POLITICO NY – Brendan Cheney
The New York City Housing Authority is announcing a plan to transition 4,200 public housing units to Section 8, securing federal funding for the remaining unfunded city and state-built public housing units. The plan would seek a developer to partner with NYCHA to manage the units.
There were roughly 20,000 public housing apartments that were built in New York City by the city or the state but managed by NYCHA, the city housing authority. These units did not qualify for funding under the federal funding formula and the state stopped paying operating costs on the units they built in 1998. The city stopped paying in 2003.
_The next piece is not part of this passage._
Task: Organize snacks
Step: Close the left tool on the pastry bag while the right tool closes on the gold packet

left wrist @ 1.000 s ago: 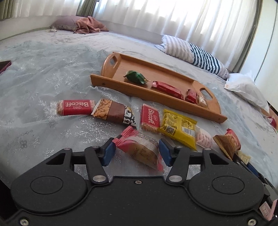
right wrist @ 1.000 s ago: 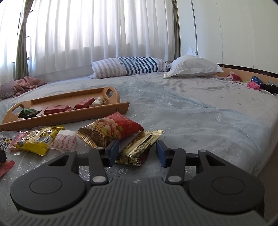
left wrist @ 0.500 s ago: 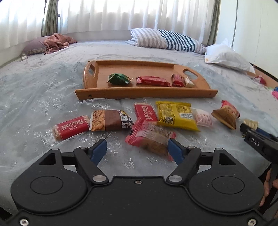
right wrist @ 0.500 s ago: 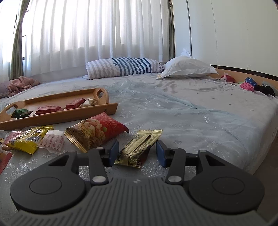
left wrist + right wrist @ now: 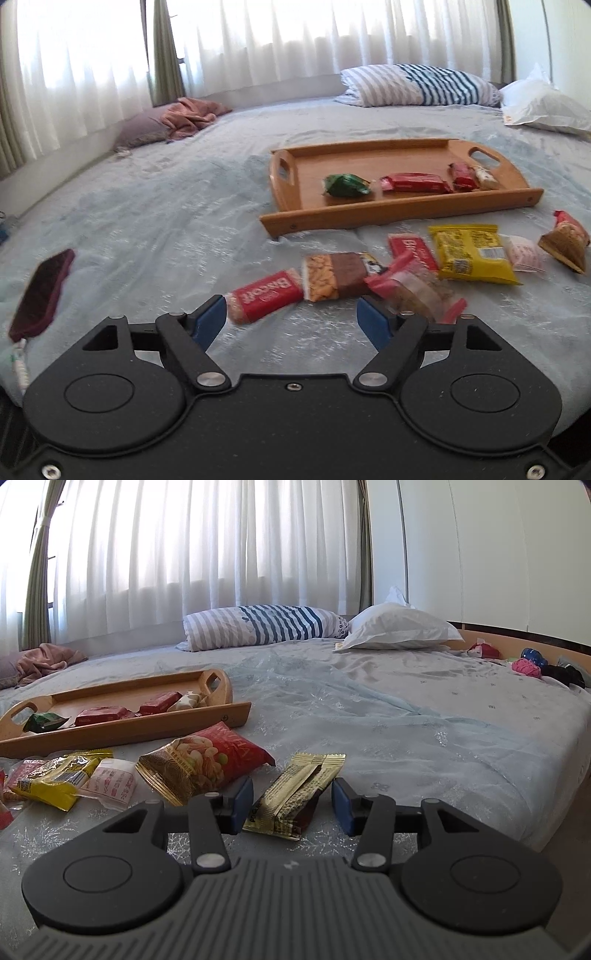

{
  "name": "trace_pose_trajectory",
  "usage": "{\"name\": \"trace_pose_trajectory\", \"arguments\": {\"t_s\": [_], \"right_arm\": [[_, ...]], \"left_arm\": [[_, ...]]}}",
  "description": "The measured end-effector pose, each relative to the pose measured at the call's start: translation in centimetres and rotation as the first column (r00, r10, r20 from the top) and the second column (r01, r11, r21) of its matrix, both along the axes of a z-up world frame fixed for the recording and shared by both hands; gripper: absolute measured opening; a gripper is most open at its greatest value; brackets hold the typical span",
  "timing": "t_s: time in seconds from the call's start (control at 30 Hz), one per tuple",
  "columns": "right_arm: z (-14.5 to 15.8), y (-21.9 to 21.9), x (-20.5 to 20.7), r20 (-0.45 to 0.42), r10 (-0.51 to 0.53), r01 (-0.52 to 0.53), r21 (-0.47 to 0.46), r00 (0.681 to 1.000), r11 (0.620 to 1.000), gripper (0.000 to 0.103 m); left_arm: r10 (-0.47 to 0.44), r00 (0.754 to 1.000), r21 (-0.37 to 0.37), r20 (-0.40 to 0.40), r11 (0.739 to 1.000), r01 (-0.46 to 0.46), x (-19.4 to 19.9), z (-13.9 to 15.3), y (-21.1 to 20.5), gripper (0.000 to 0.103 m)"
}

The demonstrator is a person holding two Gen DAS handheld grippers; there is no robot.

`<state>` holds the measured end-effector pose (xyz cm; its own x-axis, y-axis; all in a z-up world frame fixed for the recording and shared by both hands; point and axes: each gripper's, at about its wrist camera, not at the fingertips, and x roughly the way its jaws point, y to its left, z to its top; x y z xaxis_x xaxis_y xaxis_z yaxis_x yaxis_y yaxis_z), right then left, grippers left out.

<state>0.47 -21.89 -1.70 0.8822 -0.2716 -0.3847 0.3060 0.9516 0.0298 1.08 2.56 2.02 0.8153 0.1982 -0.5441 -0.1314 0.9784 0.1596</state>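
Left hand-held gripper (image 5: 291, 319): jaws spread wide, nothing between the blue pads, held low over the bed (image 5: 155, 221). Just ahead of it on the bedspread lies a red Biscoff pack (image 5: 264, 295); its near end sits close to the left pad. Touching that pack's far end is a chocolate-and-nut bar (image 5: 338, 275). A red-edged clear cookie pack (image 5: 413, 286) lies just beyond the right pad and is blurred. Further right: a second Biscoff pack (image 5: 412, 249), a yellow packet (image 5: 472, 253), a small white-pink packet (image 5: 526, 254) and a red-and-brown nut bag (image 5: 565, 243).

Wooden tray (image 5: 402, 216) rests on the bed beyond the loose snacks. Inside it, in a row: green wrapper (image 5: 345, 184), long red bar (image 5: 415, 182), short red bar (image 5: 461, 175), pale candy (image 5: 485, 177).

Right hand-held gripper (image 5: 291, 799): jaws open, not clamping. A gold-and-brown sachet (image 5: 299, 794) lies flat on the bed between the pads, with a gap visible on each side. The nut bag sits just left of it.

A dark red flat case (image 5: 40, 291) lies well apart at the left. Striped pillow (image 5: 258, 626) and white pillow (image 5: 399, 629) lie at the far side of the bed.
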Motion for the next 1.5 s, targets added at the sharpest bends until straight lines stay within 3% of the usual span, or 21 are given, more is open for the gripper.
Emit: {"name": "trace_pose_trajectory", "arguments": {"t_s": [0.07,0.13,0.23,0.4,0.5,0.6,0.63,0.8,0.87,1.07,1.2,1.33,1.43,1.5], "right_arm": [[0.1,-0.1,0.1,0.001,-0.006,0.006,0.012,1.000,1.000,0.054],[0.2,-0.3,0.0,0.006,-0.015,0.014,0.027,1.000,1.000,0.054],[0.3,-0.2,0.2,0.011,-0.028,0.027,0.026,1.000,0.999,0.054],[0.6,-0.3,0.5,0.000,-0.054,0.054,0.047,0.999,0.997,0.054],[0.9,-0.3,0.8,-0.006,-0.067,0.067,0.061,0.998,0.996,0.054],[1.0,-0.2,1.2,-0.024,-0.065,0.067,0.053,0.998,0.996,0.048],[1.0,-0.2,1.4,-0.035,-0.062,0.063,0.051,0.997,0.997,0.041],[0.8,-0.3,1.4,-0.052,-0.044,0.045,0.029,0.998,0.999,0.038],[0.8,-0.3,1.2,-0.047,-0.036,0.037,0.037,0.998,0.999,0.038],[0.8,0.3,0.9,-0.052,-0.040,0.041,0.010,0.998,0.999,0.040],[0.8,0.6,0.8,-0.048,-0.052,0.052,0.001,0.998,0.999,0.043],[0.8,0.9,0.6,-0.045,-0.059,0.059,-0.003,0.997,0.998,0.043],[0.7,1.1,0.5,-0.042,-0.061,0.061,-0.008,0.997,0.998,0.050],[0.7,1.1,0.5,-0.044,-0.061,0.061,-0.006,0.997,0.998,0.055]], "left_arm": [[-0.021,1.000,-0.040,0.016,0.999,0.022,-0.1,0.7,-0.1,0.076],[-0.085,0.996,-0.150,0.011,0.985,0.085,-0.1,1.2,-0.6,0.075],[-0.128,0.992,-0.248,0.004,0.961,0.125,0.7,1.1,-1.9,0.058],[-0.064,0.998,-0.258,-0.002,0.964,0.062,2.3,-0.3,-3.7,0.044],[-0.077,0.997,-0.291,-0.004,0.954,0.073,2.5,-0.8,-3.9,0.034],[-0.154,0.988,-0.246,-0.010,0.958,0.147,2.4,-0.6,-4.3,0.031],[-0.186,0.982,-0.244,-0.016,0.954,0.176,2.3,-0.4,-4.2,0.030],[-0.317,0.948,-0.275,-0.012,0.913,0.301,2.2,0.0,-2.3,0.033],[-0.278,0.960,-0.262,-0.011,0.928,0.266,2.1,-0.2,-1.9,0.044],[-0.236,0.971,-0.280,-0.036,0.935,0.217,2.2,-1.1,-3.0,0.056],[-0.148,0.988,-0.285,-0.031,0.949,0.134,2.3,-1.7,-3.6,0.067],[-0.092,0.995,-0.321,-0.026,0.944,0.079,2.6,-1.9,-3.4,0.063],[-0.088,0.996,-0.348,-0.023,0.935,0.074,2.6,-1.7,-3.1,0.038],[-0.073,0.997,-0.346,-0.029,0.936,0.059,2.7,-1.6,-3.1,0.036]]}}
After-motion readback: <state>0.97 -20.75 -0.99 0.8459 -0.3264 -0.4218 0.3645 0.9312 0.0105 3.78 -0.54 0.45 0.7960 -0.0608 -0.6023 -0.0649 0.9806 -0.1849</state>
Since the early 2000s these units have essentially been funded by a broader pot of money that was designed to cover the more than 150,000 federally-built units — funding that was insufficient even to cover the federal units. Covering those additional city and state units that do not receive federal dollars has cost NYCHA $23 million a year.
The transition to Section 8 funding gives these city and state units a dedicated funding source and means the existing funding can be dedicated to the intended units.
The new funding arrangement also means a different management structure.
NYCHA will seek a developer partner that will manage the properties, and seek private financing and make repairs. NYCHA says they will maintain control by owning the land and having a ground lease with the developer.
And NYCHA will create a new private entity in partnership with the developer. They said they will maintain a significant stake in the new ownership structure and will oversee major decisions.
The eight developments included in the plan require $640 million in capital repairs including roof replacements and façade repairs, new kitchens and bathrooms, new security features and improvements to outdoor areas. By switching to the different funding source, they can also seek private financing to help make repairs.
NYCHA Chair and CEO Shola Olatoye said in a statement, “Developments will receive extensive repairs and renovations, residents will retain strong tenant rights and permanent affordability will be protected.”
An earlier plan to transition those units required either tenants to volunteer to switch to Section 8 or NYCHA could switch the units after one of the units was vacated. However, not enough tenants volunteered to switch their units and attrition was slow. Only about 4,000 units were switched in this way.
Another roughly 12,000 now receive federal support after qualifying for the switch to public housing funding under a provision in the 2009 Recovery and Resiliency Act.
NYCHA has received preliminary approval to implement the new plan at Baychester and Murphy developments. They said they will hold meetings with residents at these two developments this summer, release a request seeking developers in the fall and select a developer in the winter.
They will begin talking to the residents at the other six developments (344 East 28th Street, Independence, Williams Plaza, Wise Towers, Boulevard and Linden) once HUD has approved those transitions, which they expect between 2017 and 2019.
Residents have been wary of changes like this in the past, including NYCHA’s efforts under the federal Rental Assistance Demonstration program. Tenants worry that the housing is being privatized and are worried about losing some of their current rights and protections.
But NYCHA has said tenants will retain their protections, including all of the Section 8 protections and additional protections consistent with NYCHA’s guidelines under similar conversions.
Councilman Ritchie Torres, the chair of the City Council’s Public Housing Committee, is supportive of the change. “These may be the most important conversions that NYCHA has ever undertaken since federalization,” he told POLITICO New York in an interview.
He said he is satisfied that the affordability protections will remain in place because they are merely changing funding streams, and while he noted that some say the housing isn’t permanently affordable in the same way under the new arrangement, these units aren’t really permanent if they have no funding to sustain them.
“Permanent affordability without funding is a house of cards, destined to collapse,” he said.